Zones of transient storage are important components of stream systems, and, similar to other stream habitats, have suffered degradation as a consequence of human activity. Efforts to incorporate channel elements that promote hyporheic exchange have started to emerge as a step toward restoring stream ecosystems and associated hydrologic functions (Crispell and Endreny, 2009; Hester et al., 2018). Additions of complex logjam formations in altered river reaches may increase hyporheic interactions by slowing stream water velocity, forming backwaters, increasing flow complexity, and diverting water to the subsurface. Some morphologic features may also retain coarse particulate organic material that decreases the permeability of a logjam while creating the redox gradients necessary for certain biogeochemical functions. Nevertheless, successful applications of stream management and restoration utilizing logjams is dependent upon understanding the role of different large wood distributions (ranging from more dispersed distributions to many successional jam structures to tightly packed jams) on transient storage. Although the hyporheic benefits of ongoing installation of morphologic features may be considerable, to our knowledge they are not currently included as project design goals (Hester and Gooseff, 2010) and few studies quantify the impact of restoration features on hyporheic function (Kasahara and Hill, 2006; Crispell and Endreny, 2009; Wade et al., 2020). Adding hyporheic benefits of existing installations as an explicit design goal where appropriate, modifying the design parameters of such features to maximize benefits as possible, and considering additional features explicitly for hyporheic benefit are all needed to incorporate and quantify transient storage benefits in restoration projects.
Conclusions
Results from tracer experiments in our flume and numerical modeling simulations provide insight into how logjam characteristics influence transient storage. The presence of multiple channel-spanning logjams and decreased logjam permeability facilitates more opportunities for solute retention and processing in zones of transient storage. Solute breakthrough in the flume is more sensitive to surface flow paths than subsurface flow paths, suggesting much of the observed transient storage occurs in backwater zones behind jams. Configurations with greater transient storage also have the greatest rates of hyporheic exchange and longest residence times in the subsurface. From the observed differences in surface transient storage between stream segments with greater and lesser amounts of large wood and more or less permeable jams, we infer that river management designed to foster surface transient storage can effectively focus on retaining wood (either by continuing recruitment and transport or fixing engineered logjams in place) and retaining coarse particulate organic matter. We conclude that transient storage is maximal when there are many jams (large longitudinal distribution density) with low permeability (tight packing of wood pieces). An increase in transient storage can, in turn, improve stream health and makes a case for river managers to strategically implement wood in river restoration designs.

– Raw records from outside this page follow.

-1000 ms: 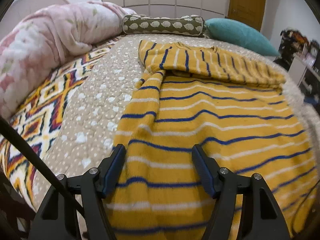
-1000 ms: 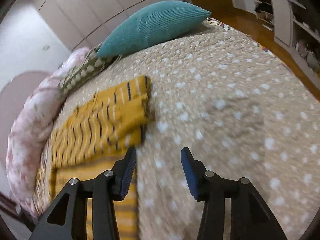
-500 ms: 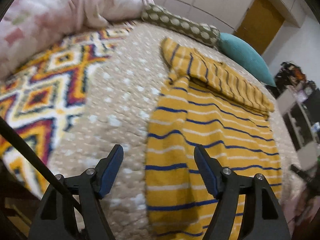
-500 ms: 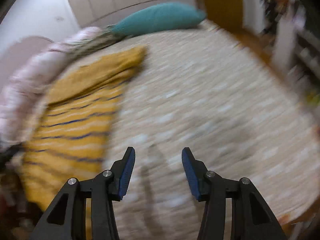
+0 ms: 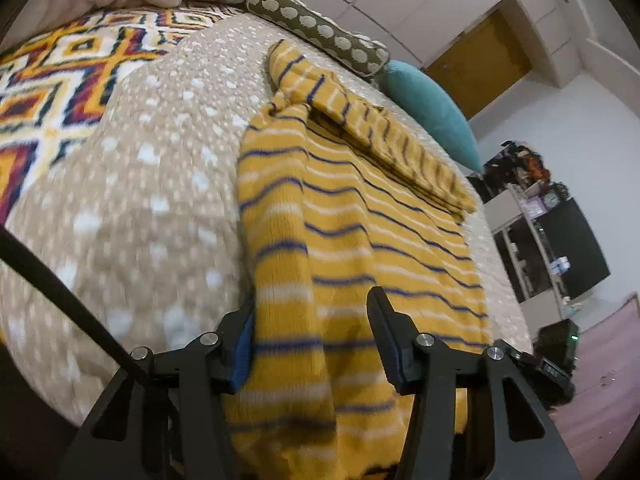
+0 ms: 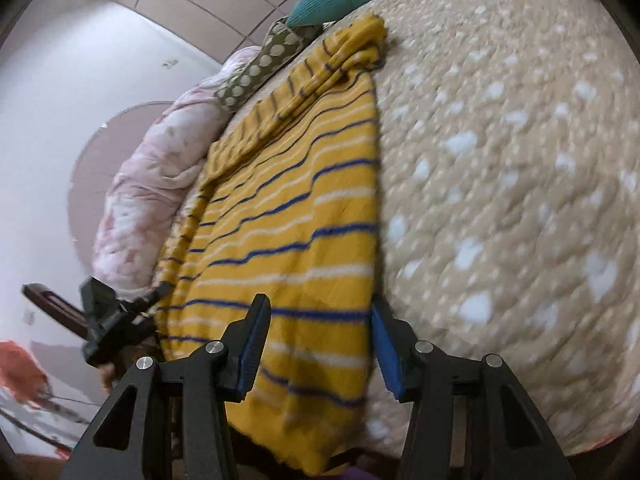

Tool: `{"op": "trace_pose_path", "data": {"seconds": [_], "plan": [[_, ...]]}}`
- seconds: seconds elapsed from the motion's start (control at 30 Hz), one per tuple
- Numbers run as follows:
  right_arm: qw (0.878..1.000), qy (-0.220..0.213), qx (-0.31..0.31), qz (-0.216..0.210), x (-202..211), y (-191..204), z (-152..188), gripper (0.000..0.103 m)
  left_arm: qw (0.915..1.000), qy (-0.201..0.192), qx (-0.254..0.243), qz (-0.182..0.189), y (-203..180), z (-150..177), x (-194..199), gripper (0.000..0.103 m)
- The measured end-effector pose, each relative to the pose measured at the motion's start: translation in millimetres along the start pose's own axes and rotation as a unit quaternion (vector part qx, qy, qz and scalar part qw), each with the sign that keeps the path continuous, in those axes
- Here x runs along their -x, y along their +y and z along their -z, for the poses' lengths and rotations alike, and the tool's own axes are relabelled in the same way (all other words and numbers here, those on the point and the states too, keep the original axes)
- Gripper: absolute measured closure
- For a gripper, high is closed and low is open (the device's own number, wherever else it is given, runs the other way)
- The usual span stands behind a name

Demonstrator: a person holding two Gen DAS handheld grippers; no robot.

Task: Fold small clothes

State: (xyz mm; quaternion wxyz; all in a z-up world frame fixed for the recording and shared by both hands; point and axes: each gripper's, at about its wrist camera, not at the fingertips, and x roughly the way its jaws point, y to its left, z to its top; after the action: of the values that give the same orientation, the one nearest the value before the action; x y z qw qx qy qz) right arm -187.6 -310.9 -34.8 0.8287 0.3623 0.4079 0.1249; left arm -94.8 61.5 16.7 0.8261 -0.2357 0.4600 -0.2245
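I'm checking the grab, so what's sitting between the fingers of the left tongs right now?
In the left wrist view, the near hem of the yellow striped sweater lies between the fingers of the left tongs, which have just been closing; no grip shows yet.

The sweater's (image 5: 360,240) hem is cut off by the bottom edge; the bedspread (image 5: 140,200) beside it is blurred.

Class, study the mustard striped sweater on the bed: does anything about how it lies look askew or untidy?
Yes. The mustard knitted sweater with blue and white stripes is not flat: its left edge is rolled into a thick ridge, and the sleeves folded across the top lie bunched and slanted. Its hem hangs over the edge of the beige dotted quilt.
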Motion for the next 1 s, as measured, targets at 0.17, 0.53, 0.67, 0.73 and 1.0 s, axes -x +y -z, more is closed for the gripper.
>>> {"op": "trace_pose_path", "data": {"seconds": [0.17, 0.53, 0.67, 0.73, 1.0], "plan": [[0.994, 0.024, -0.058, -0.093, -3.8, -14.0, 23.0, 0.049, 0.9991, 0.02, 0.018, 0.032, 0.1, 28.4, 11.9, 0.053], [0.996, 0.071, -0.03, -0.052, -25.5, 12.2, 63.7, 0.066, 0.9985, 0.049, -0.009, -0.022, -20.4, 49.4, 2.4, 0.076], [0.997, 0.078, -0.015, -0.016, -23.8, 22.6, 61.0, 0.093, 0.9985, 0.044, 0.003, -0.033, -19.1, 43.0, 17.1, 0.09], [0.997, 0.082, -0.001, -0.011, -16.3, 30.2, 61.2, 0.094, 0.9988, 0.03, -0.005, -0.039, -24.2, 38.2, 32.4, 0.091], [0.994, 0.094, 0.059, -0.006, 22.9, 53.2, 80.2, 0.097, 0.9995, 0.014, -0.007, -0.027, -32.6, 47.5, 73.2, 0.099]]}}
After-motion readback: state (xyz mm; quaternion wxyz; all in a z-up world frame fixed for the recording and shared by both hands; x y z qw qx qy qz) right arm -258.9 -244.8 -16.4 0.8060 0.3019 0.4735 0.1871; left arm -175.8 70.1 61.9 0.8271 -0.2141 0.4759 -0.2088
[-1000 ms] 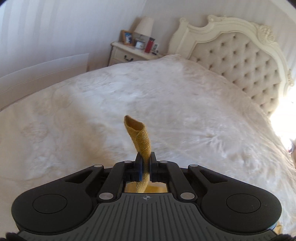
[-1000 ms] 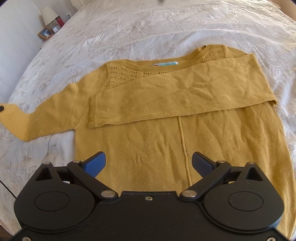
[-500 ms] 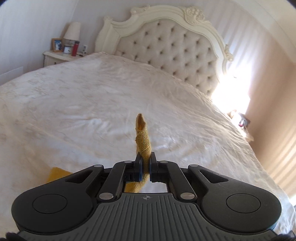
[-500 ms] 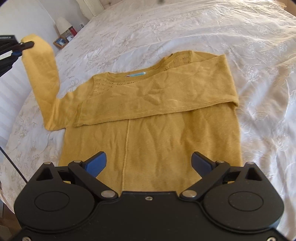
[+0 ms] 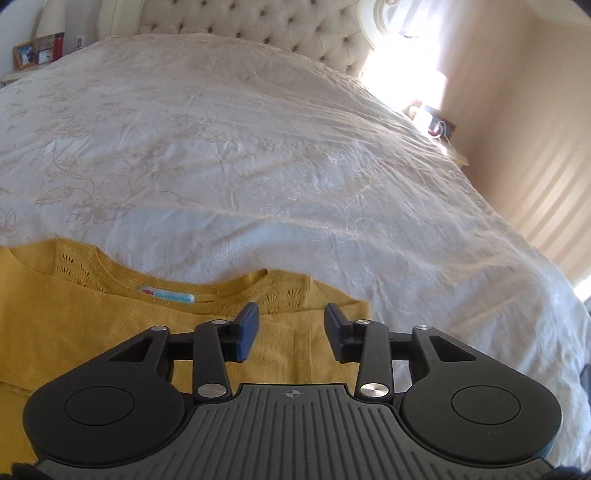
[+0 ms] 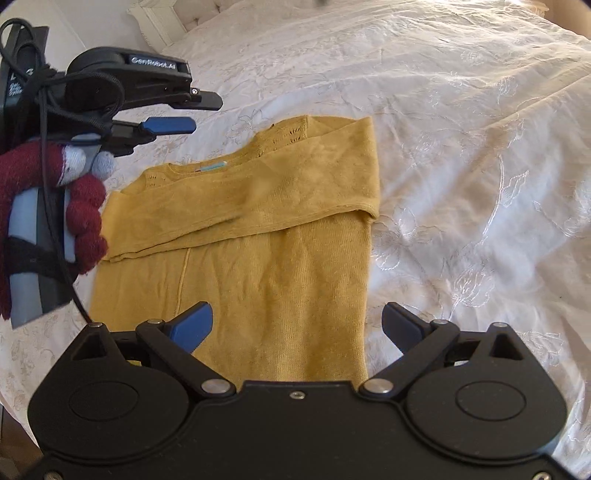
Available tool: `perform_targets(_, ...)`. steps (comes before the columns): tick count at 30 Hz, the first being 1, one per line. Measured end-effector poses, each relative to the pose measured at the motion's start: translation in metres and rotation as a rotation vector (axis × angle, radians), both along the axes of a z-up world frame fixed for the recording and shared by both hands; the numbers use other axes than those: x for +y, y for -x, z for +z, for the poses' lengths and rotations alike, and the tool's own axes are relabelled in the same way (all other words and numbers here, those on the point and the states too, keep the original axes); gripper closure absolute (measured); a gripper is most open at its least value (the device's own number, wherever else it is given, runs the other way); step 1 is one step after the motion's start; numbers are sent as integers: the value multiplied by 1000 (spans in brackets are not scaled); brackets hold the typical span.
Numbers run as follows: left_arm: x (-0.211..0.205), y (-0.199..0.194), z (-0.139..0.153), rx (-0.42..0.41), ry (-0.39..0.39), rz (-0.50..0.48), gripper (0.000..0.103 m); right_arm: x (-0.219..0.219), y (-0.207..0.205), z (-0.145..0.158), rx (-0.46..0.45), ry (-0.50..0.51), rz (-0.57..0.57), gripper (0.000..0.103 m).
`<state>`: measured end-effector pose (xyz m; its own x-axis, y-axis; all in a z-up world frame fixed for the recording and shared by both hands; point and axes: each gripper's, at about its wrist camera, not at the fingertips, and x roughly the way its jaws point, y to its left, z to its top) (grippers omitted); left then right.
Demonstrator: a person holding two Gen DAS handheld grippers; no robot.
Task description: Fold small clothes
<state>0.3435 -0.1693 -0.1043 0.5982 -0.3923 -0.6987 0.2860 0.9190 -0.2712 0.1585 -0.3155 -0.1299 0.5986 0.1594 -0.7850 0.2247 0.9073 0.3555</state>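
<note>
A mustard yellow sweater [image 6: 258,236] lies flat on the white bed, both sleeves folded across its chest. Its collar and blue label [image 5: 166,293] show in the left wrist view. My left gripper [image 5: 291,325] is open and empty, hovering over the folded sleeves near the collar. It also shows in the right wrist view [image 6: 199,110], above the sweater's left shoulder, held by a hand in a dark red glove [image 6: 85,214]. My right gripper [image 6: 297,325] is wide open and empty over the sweater's lower part.
A white embroidered bedspread [image 5: 258,147] covers the bed. A tufted cream headboard [image 5: 258,22] stands at the far end. A nightstand with a picture frame [image 5: 24,55] is at the far left, another nightstand [image 5: 436,125] at the right by a bright window.
My left gripper carried the left sleeve up and over the sweater, laid it across the chest and opened, letting it go. The right gripper stayed open and shifted slightly.
</note>
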Motion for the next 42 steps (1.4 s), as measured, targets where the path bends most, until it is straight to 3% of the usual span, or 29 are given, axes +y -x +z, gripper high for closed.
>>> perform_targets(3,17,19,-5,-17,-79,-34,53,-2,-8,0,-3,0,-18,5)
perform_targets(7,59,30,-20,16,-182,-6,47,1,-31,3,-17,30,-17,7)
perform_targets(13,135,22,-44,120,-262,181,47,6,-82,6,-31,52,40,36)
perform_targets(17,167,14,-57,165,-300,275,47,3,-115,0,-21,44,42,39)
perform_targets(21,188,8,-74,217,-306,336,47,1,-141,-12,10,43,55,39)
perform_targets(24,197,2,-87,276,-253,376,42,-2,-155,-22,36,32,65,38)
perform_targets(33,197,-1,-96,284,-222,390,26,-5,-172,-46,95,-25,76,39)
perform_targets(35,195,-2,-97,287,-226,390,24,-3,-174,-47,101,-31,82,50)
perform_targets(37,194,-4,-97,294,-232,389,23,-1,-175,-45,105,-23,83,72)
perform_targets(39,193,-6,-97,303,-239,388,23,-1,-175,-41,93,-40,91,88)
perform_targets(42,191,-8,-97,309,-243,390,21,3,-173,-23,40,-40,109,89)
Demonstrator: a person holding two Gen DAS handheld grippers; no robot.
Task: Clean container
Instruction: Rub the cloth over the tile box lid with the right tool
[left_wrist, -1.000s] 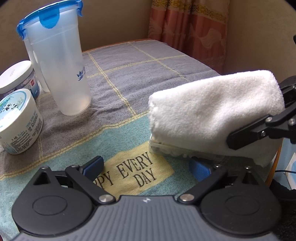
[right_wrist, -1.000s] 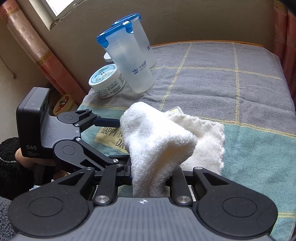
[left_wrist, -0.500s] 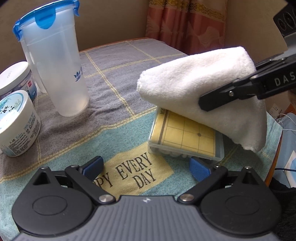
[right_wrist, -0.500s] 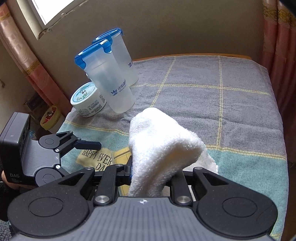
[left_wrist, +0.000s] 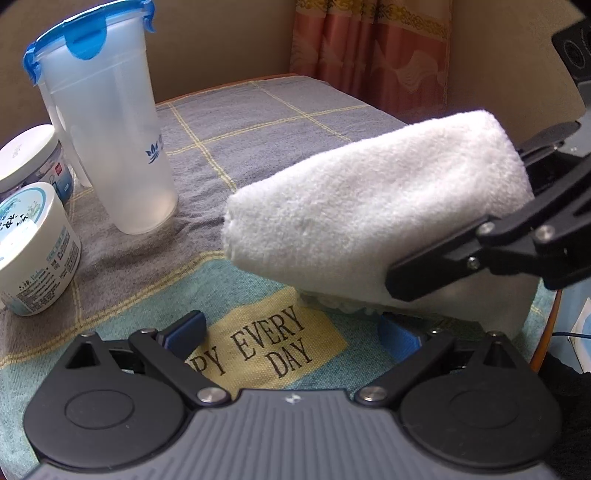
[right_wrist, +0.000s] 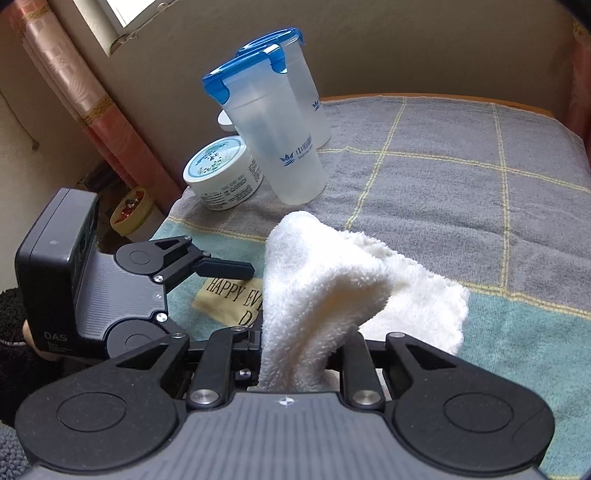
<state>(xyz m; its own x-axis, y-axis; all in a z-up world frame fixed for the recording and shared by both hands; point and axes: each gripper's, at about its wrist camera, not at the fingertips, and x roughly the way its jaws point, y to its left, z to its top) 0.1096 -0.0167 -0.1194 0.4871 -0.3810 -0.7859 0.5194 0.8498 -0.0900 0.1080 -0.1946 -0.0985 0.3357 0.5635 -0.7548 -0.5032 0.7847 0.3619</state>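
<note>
the right gripper (right_wrist: 295, 354) is clamped on the white towel (left_wrist: 369, 206), which drapes over the flat container (left_wrist: 343, 303) on the tablecloth (left_wrist: 258, 122), leaving only its near edge visible. the left gripper (left_wrist: 291, 330) has its jaws wide apart, its right fingertip (left_wrist: 397, 334) just beside the container. two lidded cups (right_wrist: 273, 136) and round tubs (left_wrist: 33, 247) stand well apart from it.

Towel (left_wrist: 369, 206): white fluffy terry cloth. Tablecloth (left_wrist: 258, 122): coarse woven fabric, matt. Tumbler (left_wrist: 110, 140): frosted translucent plastic, glossy blue lid. Tub (left_wrist: 33, 251): smooth white plastic, printed label.
</note>
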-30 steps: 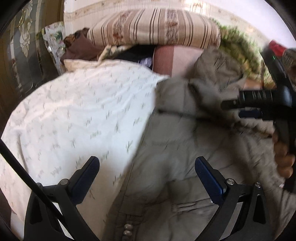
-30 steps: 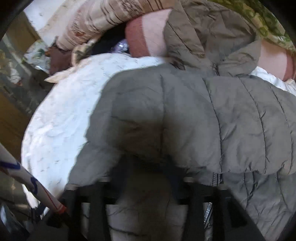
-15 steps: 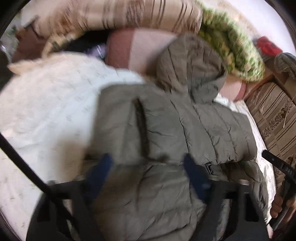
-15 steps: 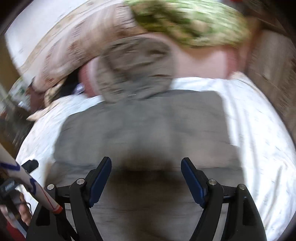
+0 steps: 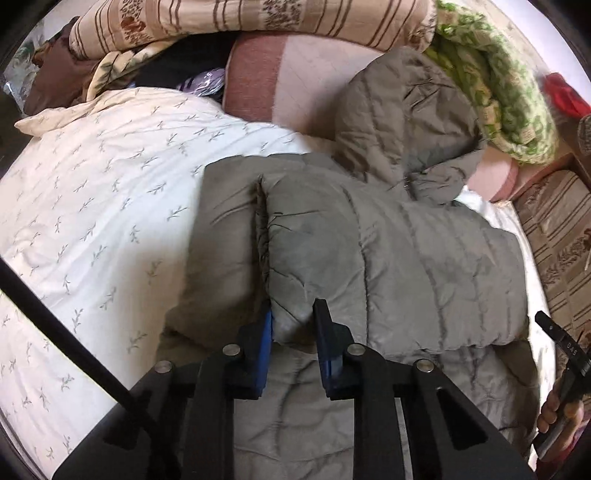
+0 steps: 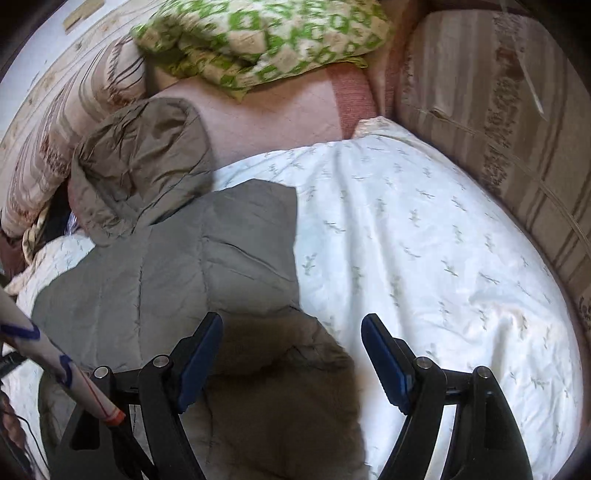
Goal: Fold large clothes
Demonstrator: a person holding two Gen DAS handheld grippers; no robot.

Moving forward, additional work is needed to explore whether a change in longitudinal distribution density or permeability has a nonlinear effect on transient storage. Other studies have shown that logjams create nonlinear effects on stream metabolism (Day and Hall, 2017); spatial heterogeneity of physical channel characteristics (Livers and Wohl, 2016; Livers et al., 2018), including channel and floodplain planform (Buffington and Montgomery, 1999; Wohl, 2011); retention of particulate organic matter (Beckman and Wohl, 2014); and animal biomass and biodiversity (Herdrich et al., 2018; Venarsky et al., 2018). We expect that transient storage might follow a similar pattern of nonlinearity, but the binary nature of this experimental set-up did not allow for such exploration.